**What to work on:**
Of the lines below, copy those that hold the word "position".

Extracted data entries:
--- START ---

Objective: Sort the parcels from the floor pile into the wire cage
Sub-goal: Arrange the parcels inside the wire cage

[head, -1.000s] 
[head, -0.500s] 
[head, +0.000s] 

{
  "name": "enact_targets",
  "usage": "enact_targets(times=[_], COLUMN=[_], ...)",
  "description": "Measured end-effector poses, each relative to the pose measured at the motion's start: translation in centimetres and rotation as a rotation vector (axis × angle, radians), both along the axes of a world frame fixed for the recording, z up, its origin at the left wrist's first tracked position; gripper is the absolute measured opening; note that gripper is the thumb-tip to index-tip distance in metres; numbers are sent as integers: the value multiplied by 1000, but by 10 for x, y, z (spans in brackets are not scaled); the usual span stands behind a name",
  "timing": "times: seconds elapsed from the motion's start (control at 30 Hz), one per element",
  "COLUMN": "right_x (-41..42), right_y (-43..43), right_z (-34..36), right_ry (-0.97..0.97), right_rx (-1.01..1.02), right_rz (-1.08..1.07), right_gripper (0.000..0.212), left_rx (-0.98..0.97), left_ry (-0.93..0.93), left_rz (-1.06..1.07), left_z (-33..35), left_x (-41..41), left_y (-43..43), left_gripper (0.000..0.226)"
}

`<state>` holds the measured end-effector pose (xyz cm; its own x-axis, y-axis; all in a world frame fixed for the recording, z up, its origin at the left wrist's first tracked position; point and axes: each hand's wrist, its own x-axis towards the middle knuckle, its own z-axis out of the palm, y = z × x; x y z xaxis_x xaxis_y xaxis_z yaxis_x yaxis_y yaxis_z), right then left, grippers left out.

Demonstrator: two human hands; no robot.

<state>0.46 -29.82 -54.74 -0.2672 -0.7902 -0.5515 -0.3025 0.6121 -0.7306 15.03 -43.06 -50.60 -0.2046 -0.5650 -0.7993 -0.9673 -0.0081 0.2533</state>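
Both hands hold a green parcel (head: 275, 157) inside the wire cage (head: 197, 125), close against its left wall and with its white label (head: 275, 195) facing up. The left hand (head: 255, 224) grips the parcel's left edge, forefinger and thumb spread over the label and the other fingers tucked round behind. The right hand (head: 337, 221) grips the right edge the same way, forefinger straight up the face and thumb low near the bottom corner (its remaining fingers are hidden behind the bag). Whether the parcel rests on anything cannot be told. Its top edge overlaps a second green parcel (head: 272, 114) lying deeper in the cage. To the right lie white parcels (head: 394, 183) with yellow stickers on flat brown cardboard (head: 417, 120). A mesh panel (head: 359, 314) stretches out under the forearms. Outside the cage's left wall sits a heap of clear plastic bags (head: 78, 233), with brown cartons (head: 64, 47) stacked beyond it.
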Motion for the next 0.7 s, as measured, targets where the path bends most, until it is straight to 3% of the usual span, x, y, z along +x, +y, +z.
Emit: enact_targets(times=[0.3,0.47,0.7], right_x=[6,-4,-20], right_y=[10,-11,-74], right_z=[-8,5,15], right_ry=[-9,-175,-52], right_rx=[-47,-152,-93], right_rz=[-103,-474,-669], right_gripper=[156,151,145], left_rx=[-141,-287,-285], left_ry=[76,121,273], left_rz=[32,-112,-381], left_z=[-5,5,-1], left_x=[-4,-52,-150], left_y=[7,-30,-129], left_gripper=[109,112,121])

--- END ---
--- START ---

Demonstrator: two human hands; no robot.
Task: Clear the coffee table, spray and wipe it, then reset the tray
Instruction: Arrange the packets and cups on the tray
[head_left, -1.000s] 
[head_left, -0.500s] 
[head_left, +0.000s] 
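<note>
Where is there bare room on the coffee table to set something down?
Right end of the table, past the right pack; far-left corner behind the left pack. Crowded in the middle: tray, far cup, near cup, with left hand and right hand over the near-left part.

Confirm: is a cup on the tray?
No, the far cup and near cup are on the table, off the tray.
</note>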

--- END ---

**Answer below:**
  "description": "Measured end-effector poses, each relative to the pose measured at the motion's start: translation in centimetres and rotation as a rotation vector (axis × angle, radians), both along the axes of a world frame fixed for the recording, z up, its origin at the left wrist's first tracked position; gripper is the absolute measured opening; note that gripper is the thumb-tip to index-tip distance in metres; numbers are sent as integers: the value multiplied by 1000, but by 10 for x, y, z (spans in brackets are not scaled); the usual span stands behind a name",
`<state>` holds the measured end-effector pose (xyz cm; its own x-axis, y-axis; all in a world frame fixed for the recording, z up, its origin at the left wrist's first tracked position; point and axes: each hand's wrist, its own x-axis towards the middle knuckle, its own z-axis out of the palm, y = z × x; x y z xaxis_x xaxis_y xaxis_z yaxis_x yaxis_y yaxis_z), right then left, grippers left out.

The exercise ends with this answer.